Assignment:
Restate word for word the entries below, starting with the line with "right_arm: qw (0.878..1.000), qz" and continuing through the line with "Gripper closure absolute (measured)". Include both of those lines and no others.

Stored items
────────────────
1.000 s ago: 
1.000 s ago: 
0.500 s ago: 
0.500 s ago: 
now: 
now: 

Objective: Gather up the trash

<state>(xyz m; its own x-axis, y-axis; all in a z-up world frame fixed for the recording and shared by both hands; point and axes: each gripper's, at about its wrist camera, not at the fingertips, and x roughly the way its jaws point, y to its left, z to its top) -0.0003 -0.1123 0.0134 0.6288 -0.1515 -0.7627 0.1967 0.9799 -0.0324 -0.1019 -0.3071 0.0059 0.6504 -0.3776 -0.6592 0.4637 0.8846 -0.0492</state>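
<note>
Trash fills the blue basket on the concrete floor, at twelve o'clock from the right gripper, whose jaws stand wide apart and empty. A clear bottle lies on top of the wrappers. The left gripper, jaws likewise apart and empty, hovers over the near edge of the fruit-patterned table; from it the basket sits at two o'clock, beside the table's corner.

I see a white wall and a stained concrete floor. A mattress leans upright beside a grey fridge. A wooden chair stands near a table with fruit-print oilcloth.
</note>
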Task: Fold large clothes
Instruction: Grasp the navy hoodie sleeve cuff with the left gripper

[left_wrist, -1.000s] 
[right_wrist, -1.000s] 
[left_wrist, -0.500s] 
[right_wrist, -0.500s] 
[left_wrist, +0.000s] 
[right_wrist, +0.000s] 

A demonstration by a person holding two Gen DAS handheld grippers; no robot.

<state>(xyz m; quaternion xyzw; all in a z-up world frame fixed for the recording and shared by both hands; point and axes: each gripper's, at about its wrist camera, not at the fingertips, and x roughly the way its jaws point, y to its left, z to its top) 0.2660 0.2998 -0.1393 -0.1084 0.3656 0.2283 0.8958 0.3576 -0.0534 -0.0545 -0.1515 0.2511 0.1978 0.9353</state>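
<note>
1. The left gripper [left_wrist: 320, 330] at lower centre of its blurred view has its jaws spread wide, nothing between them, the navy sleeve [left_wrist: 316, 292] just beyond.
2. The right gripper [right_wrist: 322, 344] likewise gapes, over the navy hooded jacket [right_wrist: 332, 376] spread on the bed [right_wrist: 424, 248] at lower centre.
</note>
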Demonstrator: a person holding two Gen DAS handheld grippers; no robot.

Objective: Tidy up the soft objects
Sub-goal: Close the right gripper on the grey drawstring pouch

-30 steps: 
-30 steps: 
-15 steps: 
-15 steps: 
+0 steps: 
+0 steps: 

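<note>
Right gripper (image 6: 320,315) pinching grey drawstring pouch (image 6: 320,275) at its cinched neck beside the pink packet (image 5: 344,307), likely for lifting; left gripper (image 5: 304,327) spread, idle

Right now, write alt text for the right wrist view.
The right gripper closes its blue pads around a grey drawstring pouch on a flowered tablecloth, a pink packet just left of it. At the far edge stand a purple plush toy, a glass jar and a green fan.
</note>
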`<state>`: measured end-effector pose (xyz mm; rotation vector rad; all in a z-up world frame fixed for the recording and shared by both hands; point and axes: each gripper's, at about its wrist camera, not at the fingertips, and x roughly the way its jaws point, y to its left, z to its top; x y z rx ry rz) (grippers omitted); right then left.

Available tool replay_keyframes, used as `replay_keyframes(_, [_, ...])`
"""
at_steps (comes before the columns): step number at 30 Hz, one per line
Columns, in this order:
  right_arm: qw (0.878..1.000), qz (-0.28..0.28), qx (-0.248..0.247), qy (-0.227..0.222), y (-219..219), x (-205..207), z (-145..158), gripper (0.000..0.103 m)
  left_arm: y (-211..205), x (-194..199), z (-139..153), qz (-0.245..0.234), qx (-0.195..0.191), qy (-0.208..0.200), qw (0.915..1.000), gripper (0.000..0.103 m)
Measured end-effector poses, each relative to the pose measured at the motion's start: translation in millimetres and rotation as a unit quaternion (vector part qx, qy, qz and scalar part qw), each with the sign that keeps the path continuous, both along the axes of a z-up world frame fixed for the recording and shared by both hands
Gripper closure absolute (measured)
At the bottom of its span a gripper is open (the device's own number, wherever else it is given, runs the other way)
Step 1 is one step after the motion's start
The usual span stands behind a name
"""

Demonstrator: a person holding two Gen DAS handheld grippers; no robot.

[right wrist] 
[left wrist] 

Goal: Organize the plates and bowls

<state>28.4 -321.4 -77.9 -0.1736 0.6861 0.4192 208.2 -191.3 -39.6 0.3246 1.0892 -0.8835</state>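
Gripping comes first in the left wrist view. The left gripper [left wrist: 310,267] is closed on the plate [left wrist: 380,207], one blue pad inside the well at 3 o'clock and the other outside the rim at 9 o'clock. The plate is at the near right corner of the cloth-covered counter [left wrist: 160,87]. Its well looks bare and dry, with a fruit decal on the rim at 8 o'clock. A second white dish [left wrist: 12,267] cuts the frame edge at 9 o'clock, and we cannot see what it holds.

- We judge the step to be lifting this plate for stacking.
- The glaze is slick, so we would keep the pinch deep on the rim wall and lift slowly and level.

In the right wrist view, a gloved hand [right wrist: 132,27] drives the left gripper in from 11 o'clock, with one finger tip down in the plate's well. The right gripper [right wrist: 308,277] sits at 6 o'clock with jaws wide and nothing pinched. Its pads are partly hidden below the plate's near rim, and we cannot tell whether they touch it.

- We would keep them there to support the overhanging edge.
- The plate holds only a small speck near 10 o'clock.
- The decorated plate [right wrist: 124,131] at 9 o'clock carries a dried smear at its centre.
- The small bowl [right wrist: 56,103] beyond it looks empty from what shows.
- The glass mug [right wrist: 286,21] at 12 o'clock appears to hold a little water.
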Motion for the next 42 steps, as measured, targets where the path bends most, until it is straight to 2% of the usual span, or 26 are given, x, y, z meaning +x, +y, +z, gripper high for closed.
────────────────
Solution to this task:
  right_arm: qw (0.878..1.000), qz (-0.28..0.28), qx (-0.248..0.247), qy (-0.227..0.222), y (-219..219), x (-205..207), z (-145..158), gripper (0.000..0.103 m)
  left_arm: y (-211..205), x (-194..199), z (-139..153), qz (-0.245..0.234), qx (-0.195..0.191), qy (-0.208..0.200), qw (0.915..1.000), gripper (0.000..0.103 m)
Measured end-effector poses, each relative to the pose measured at the motion's start: translation in millimetres and rotation as a unit quaternion (vector part qx, qy, qz and scalar part qw), each with the sign that keeps the path continuous, both along the axes of a z-up world frame fixed for the recording and shared by both hands
Gripper closure absolute (measured)

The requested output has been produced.